TASK DETAILS: Copy out all of the entries exactly as they appear.

SUPPLIED RECORDS:
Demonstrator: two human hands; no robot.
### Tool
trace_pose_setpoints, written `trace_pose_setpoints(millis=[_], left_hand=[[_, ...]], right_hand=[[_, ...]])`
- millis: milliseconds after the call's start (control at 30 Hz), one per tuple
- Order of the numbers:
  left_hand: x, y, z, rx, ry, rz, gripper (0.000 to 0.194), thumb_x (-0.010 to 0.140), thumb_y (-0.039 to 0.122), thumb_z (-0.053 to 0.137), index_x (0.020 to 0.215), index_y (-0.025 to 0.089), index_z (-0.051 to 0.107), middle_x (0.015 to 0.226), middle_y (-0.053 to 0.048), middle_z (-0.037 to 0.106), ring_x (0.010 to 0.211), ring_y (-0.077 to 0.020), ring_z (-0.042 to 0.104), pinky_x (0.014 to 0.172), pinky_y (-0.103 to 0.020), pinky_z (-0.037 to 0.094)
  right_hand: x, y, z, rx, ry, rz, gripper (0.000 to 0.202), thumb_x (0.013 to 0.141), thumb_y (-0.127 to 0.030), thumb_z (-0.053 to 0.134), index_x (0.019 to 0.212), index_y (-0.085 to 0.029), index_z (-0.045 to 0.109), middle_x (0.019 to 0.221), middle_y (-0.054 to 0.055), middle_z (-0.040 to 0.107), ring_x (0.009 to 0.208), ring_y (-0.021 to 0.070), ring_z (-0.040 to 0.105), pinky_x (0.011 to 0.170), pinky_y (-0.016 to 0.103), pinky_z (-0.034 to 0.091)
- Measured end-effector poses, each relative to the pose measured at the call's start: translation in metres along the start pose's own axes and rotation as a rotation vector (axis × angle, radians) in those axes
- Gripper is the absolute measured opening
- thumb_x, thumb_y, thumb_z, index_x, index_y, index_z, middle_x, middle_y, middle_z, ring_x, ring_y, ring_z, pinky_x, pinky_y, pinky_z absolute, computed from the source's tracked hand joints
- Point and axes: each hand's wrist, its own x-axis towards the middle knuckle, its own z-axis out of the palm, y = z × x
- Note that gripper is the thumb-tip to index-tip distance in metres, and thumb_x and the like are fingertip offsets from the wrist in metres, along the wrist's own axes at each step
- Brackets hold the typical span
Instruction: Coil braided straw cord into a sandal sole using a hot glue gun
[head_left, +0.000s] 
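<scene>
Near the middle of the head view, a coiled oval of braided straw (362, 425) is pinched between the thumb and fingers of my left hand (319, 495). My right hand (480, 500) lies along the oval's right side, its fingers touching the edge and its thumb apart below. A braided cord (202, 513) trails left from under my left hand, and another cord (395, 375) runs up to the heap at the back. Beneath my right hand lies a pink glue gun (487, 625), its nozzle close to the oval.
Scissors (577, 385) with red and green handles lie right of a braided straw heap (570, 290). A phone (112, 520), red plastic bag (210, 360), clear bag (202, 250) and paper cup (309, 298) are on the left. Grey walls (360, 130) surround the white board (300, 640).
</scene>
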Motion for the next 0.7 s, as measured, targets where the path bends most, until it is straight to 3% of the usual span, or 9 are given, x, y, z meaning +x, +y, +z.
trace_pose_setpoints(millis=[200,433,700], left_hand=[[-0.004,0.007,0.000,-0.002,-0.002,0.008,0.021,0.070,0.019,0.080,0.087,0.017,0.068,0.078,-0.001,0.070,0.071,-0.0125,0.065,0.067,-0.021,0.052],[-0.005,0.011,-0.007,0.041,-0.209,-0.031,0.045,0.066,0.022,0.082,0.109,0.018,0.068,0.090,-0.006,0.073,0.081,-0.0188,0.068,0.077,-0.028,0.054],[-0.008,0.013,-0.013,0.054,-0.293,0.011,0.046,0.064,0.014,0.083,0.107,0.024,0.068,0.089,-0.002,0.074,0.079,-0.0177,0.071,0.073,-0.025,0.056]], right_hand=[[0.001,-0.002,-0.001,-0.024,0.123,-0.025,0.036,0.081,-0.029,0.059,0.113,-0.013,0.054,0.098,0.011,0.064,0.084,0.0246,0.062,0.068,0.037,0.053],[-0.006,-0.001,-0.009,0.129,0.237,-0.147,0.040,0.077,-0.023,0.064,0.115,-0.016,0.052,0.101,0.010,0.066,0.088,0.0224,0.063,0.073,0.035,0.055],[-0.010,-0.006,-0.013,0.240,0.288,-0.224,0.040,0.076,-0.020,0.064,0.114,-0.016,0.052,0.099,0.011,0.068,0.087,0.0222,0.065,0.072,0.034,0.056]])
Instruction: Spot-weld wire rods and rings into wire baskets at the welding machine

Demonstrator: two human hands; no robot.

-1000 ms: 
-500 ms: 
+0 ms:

OUTPUT BELOW:
Demonstrator: two human hands; no robot.
### Tool
trace_pose_setpoints, written `trace_pose_setpoints(millis=[_], left_hand=[[_, ...]], right_hand=[[_, ...]])`
- millis: milliseconds after the call's start (control at 30 Hz), one per tuple
- Order of the numbers:
  left_hand: x, y, z, rx, ry, rz, gripper (0.000 to 0.194), thumb_x (-0.010 to 0.140), thumb_y (-0.039 to 0.122), thumb_z (-0.053 to 0.137), index_x (0.020 to 0.215), index_y (-0.025 to 0.089), index_z (-0.051 to 0.107), middle_x (0.015 to 0.226), middle_y (-0.053 to 0.048), middle_z (-0.037 to 0.106), ring_x (0.010 to 0.211), ring_y (-0.077 to 0.020), ring_z (-0.042 to 0.104), pinky_x (0.014 to 0.172), pinky_y (-0.103 to 0.020), pinky_z (-0.037 to 0.094)
  right_hand: x, y, z, rx, ry, rz, gripper (0.000 to 0.202), thumb_x (0.013 to 0.141), thumb_y (-0.127 to 0.030), thumb_z (-0.053 to 0.134), index_x (0.019 to 0.212), index_y (-0.085 to 0.029), index_z (-0.045 to 0.109), middle_x (0.019 to 0.221), middle_y (-0.054 to 0.055), middle_z (-0.040 to 0.107), ring_x (0.009 to 0.208), ring_y (-0.021 to 0.070), ring_z (-0.040 to 0.105), pinky_x (0.011 to 0.170), pinky_y (-0.016 to 0.103), pinky_z (-0.034 to 0.091)
- Measured end-effector poses, each relative to the pose measured at the call's start: translation in metres along the start pose's own axes and rotation as a rotation vector (axis × angle, radians) in those axes
- Gripper is the absolute measured opening
- thumb_x, thumb_y, thumb_z, index_x, index_y, index_z, middle_x, middle_y, middle_z, ring_x, ring_y, ring_z, pinky_x, pinky_y, pinky_z absolute, computed from the source's tracked hand joints
- Point and axes: each hand's wrist, its own x-axis towards the middle knuckle, its own z-axis out of the palm, y = z × x
- Note that gripper is the thumb-tip to index-tip distance in metres, and thumb_x and the like are fingertip offsets from the wrist in metres, along the wrist's own axes at each step
- Brackets hold the typical span
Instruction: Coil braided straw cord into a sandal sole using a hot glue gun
[head_left, +0.000s] 
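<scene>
Near the middle of the head view, a coiled oval of braided straw (362, 425) is pinched between the thumb and fingers of my left hand (319, 495). My right hand (480, 500) lies along the oval's right side, its fingers touching the edge and its thumb apart below. A braided cord (202, 513) trails left from under my left hand, and another cord (395, 375) runs up to the heap at the back. Beneath my right hand lies a pink glue gun (487, 625), its nozzle close to the oval.
Scissors (577, 385) with red and green handles lie right of a braided straw heap (570, 290). A phone (112, 520), red plastic bag (210, 360), clear bag (202, 250) and paper cup (309, 298) are on the left. Grey walls (360, 130) surround the white board (300, 640).
</scene>
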Motion for the next 0.7 s, as measured, targets where the path bends most, until it is straight to 3% of the usual span, or 9 are given, x, y, z meaning +x, +y, +z.
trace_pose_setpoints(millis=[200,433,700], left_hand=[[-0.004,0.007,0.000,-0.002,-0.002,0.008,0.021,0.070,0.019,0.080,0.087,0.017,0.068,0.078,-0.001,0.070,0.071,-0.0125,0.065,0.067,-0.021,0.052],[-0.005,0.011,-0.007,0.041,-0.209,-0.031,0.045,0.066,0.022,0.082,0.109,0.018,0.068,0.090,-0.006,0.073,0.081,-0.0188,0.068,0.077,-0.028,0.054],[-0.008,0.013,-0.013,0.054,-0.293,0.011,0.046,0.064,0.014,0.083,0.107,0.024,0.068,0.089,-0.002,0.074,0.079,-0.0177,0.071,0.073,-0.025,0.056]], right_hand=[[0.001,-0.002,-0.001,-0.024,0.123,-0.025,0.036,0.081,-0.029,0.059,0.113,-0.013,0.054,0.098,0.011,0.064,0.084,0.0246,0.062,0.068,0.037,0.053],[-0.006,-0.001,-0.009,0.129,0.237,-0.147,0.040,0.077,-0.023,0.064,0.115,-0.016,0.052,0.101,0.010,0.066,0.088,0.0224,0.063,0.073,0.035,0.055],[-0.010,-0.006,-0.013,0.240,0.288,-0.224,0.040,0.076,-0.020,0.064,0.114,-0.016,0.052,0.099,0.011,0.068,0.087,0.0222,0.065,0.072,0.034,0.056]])
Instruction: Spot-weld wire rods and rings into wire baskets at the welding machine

Demonstrator: two human hands; no robot.

-1000 ms: 
-500 ms: 
+0 ms:

No part of the answer remains open.